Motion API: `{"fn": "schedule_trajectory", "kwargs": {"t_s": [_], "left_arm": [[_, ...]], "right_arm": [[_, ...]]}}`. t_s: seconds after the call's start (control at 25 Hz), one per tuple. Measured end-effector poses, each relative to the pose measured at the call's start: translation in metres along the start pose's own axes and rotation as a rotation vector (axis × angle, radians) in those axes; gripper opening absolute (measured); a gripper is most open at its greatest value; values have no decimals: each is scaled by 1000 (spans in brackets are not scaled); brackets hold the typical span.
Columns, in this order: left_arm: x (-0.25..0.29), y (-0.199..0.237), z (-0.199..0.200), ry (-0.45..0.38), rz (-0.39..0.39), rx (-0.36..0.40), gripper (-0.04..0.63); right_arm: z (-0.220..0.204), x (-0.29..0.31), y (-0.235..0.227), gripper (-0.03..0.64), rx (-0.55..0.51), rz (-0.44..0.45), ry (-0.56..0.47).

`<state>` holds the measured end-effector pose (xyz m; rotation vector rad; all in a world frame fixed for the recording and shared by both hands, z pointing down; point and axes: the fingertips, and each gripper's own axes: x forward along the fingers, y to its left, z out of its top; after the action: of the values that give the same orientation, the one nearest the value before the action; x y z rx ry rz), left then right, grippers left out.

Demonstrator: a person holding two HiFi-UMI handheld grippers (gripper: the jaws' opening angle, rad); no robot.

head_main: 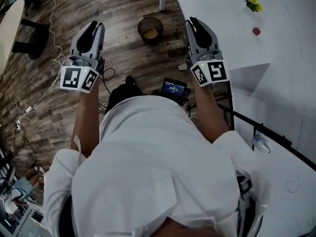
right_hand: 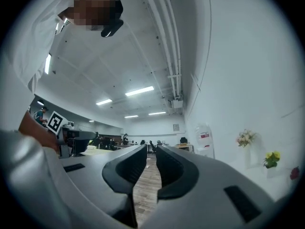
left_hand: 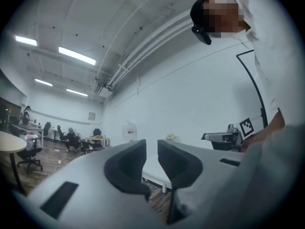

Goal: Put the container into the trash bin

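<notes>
A dark round trash bin point(head_main: 150, 29) stands on the wooden floor ahead of me, with something tan lying inside it; I cannot tell what that is. My left gripper point(head_main: 93, 27) hangs over the floor to the left of the bin. My right gripper point(head_main: 196, 23) hangs to the bin's right, at the edge of the white table point(head_main: 222, 14). Both point forward, roughly level. In the left gripper view the left gripper point(left_hand: 151, 147) has a narrow gap between its jaws and holds nothing. The right gripper point(right_hand: 151, 151) looks the same: a narrow gap, empty.
A small screen device point(head_main: 174, 89) sits on the floor by my feet. Cables point(head_main: 29, 107) trail across the floor at left, near a black chair base point(head_main: 32, 38). On the table are yellow flowers point(head_main: 254, 4) and a small red thing point(head_main: 256, 31). A black frame point(head_main: 256, 127) runs along my right.
</notes>
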<state>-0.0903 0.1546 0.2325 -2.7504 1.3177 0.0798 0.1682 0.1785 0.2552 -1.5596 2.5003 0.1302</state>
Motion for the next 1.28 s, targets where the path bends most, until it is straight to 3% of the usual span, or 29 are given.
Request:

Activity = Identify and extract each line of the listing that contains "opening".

Written answer =
Motion API: `{"fn": "schedule_trajectory", "kwargs": {"t_s": [_], "left_arm": [[_, ...]], "right_arm": [[_, ...]]}}`. t_s: seconds after the call's start (control at 25 Hz), one per tuple. Measured end-effector poses, each relative to the pose measured at the call's start: translation in metres along the start pose's own axes and rotation as a rotation vector (axis × angle, radians) in those axes; gripper opening absolute (measured); a gripper is most open at its greatest value; values have no decimals: each is scaled by 1000 (spans in brackets are not scaled); brackets hold the typical span.
Demonstrator: a person holding two HiFi-UMI handheld grippers (gripper: the jaws' opening angle, rad); no robot.

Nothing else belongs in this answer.